Simple. Clean. Effective.
Image not found in postmeta5. Check Your Folder Structure
This one trips people up all the time.
Your custom nodes must be inside:
ComfyUI/custom_nodes/
Not:
- Inside another random folder
- Nested twice by accident
- Zipped
Wrong example:
ComfyUI/custom_nodes/custom_nodes/some_node
Correct example:
ComfyUI/custom_nodes/some_node
If you accidentally unzipped incorrectly, fix it.
Remove extra layers.
Restart ComfyUI.
6. Disable Firewall or Antivirus (Temporarily)
Some security software blocks Python requests to GitHub.
ComfyUI uses Python to fetch node lists.
If your firewall blocks that request, you’ll see the error.
Quick Test:
- Temporarily disable antivirus
- Allow Python through firewall
- Try again
If it works, add an exception instead of leaving protection off.
Security matters. But so do nodes.
7. Delete Corrupted Node Installations
One broken custom node can mess up the whole list.
If a recently installed node caused the issue, remove it.
Steps:
- Open custom_nodes
- Delete the newest or suspicious folder
- Restart ComfyUI
If the error disappears, you found the culprit.
You can try reinstalling that node cleanly.
8. Do a Clean ComfyUI Reinstall (Last Resort)
If nothing works, go nuclear.
Don’t worry. It’s not hard.
Steps:
- Backup your models folder
- Backup your custom_nodes folder
- Delete ComfyUI entirely
- Download a fresh copy
- Re-add models and nodes one by one
Add nodes slowly. Test after each batch.
This helps you detect which one breaks things.

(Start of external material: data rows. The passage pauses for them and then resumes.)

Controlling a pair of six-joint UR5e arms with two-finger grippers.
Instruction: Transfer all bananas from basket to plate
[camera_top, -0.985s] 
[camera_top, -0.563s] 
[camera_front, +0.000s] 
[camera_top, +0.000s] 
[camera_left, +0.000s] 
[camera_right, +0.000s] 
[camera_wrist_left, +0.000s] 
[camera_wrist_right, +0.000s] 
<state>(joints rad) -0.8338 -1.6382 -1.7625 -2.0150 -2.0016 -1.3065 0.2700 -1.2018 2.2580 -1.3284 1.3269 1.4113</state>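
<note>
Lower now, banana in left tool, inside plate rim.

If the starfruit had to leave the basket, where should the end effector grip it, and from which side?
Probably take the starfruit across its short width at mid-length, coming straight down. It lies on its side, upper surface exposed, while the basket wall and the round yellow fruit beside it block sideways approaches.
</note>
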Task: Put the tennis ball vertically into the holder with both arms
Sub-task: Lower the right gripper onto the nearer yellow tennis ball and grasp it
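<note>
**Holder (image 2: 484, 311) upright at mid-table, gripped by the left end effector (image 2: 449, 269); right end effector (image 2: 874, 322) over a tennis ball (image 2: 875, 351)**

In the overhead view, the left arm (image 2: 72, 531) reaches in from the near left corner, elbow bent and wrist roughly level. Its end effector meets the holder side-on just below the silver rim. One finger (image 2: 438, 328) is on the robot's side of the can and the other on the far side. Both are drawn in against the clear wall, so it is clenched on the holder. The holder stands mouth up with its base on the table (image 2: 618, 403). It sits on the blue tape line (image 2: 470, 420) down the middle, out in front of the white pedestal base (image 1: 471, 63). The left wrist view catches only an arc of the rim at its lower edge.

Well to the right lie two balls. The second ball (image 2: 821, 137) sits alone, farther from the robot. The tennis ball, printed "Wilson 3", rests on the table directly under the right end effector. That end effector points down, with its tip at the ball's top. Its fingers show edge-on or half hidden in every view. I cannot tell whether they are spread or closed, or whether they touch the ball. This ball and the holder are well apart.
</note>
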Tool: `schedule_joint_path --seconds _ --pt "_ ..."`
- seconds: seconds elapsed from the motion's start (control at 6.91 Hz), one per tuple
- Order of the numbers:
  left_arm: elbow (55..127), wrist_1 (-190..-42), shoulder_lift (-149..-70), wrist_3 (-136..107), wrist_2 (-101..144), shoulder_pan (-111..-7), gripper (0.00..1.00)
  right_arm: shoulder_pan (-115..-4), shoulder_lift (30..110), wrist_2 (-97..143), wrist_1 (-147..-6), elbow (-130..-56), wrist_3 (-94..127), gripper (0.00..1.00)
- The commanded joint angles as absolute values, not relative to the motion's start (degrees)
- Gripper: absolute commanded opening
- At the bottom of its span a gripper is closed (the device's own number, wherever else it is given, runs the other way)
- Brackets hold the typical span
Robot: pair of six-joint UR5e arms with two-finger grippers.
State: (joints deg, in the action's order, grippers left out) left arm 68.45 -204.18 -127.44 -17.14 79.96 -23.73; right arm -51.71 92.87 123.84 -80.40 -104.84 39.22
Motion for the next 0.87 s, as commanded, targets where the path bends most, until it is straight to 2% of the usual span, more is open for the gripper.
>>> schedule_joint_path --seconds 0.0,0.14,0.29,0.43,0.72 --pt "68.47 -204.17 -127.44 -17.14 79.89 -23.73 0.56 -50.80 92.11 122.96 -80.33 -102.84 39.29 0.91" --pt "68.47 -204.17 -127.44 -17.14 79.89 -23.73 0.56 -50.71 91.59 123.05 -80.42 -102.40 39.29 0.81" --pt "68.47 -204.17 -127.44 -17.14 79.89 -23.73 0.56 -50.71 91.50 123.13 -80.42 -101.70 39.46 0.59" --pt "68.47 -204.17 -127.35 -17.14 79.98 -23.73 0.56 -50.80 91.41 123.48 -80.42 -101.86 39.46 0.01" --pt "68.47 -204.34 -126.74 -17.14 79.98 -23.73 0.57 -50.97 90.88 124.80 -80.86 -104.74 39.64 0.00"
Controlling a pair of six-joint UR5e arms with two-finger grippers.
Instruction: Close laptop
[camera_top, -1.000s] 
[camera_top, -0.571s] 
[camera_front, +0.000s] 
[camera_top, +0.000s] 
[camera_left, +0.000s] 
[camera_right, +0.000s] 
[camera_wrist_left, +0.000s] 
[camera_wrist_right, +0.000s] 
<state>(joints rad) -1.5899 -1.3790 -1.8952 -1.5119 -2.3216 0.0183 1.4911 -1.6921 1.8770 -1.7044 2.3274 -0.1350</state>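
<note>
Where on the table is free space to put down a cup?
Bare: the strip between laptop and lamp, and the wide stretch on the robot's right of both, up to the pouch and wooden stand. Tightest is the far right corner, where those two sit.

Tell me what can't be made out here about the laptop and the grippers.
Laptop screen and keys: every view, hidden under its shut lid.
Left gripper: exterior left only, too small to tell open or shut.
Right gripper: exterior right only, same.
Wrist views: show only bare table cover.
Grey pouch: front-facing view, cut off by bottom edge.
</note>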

Quick Comparison of Fix Options
| Fix | Difficulty | Time Needed | Best For |
|---|---|---|---|
| Check Internet | Very Easy | 2 minutes | Connection issues |
| Add GitHub Token | Easy | 5 minutes | Rate limit errors |
| Update ComfyUI | Easy | 3 minutes | Old versions |
| Reinstall Manager | Easy | 5 minutes | Manager bugs |
| Fix Folder Structure | Medium | 5 minutes | Misplaced nodes |
| Adjust Firewall | Medium | 5–10 minutes | Blocked connections |
| Remove Broken Node | Medium | 10 minutes | Recent installations |
| Clean Reinstall | Harder | 30+ minutes | Major corruption |
Pro Tips to Avoid This Error in the Future
Let’s prevent this from happening again.
- Don’t install random nodes all at once. Test each one.
- Keep ComfyUI updated. Small updates prevent big problems.
- Use a GitHub token. Avoid rate limits forever.
- Organize your custom_nodes folder. Keep it clean.
- Backup weekly. Seriously. It saves headaches.
Think of ComfyUI like a workshop.
Messy workshop? Hard to work.
Clean workshop? Smooth building.
Still Not Working?
If you tried all eight fixes and nothing worked, check:
- The console log for detailed Python errors
- Whether GitHub itself is down
- Community forums for similar reports
Copy the full error message.
Search it exactly as written.
Chances are, someone already solved it.
Final Thoughts
The “Failed to Get Custom Node List” error sounds scary.
But it usually isn’t.
Most of the time, it’s just:
A connection issue.
A rate limit.
An outdated extension.
Or a misplaced folder.
Nothing dramatic.
Follow the fixes step by step. Don’t panic. Start simple. Move to advanced only if needed.
Soon enough, your custom nodes will be back.
And you’ll be building workflows like a pro again.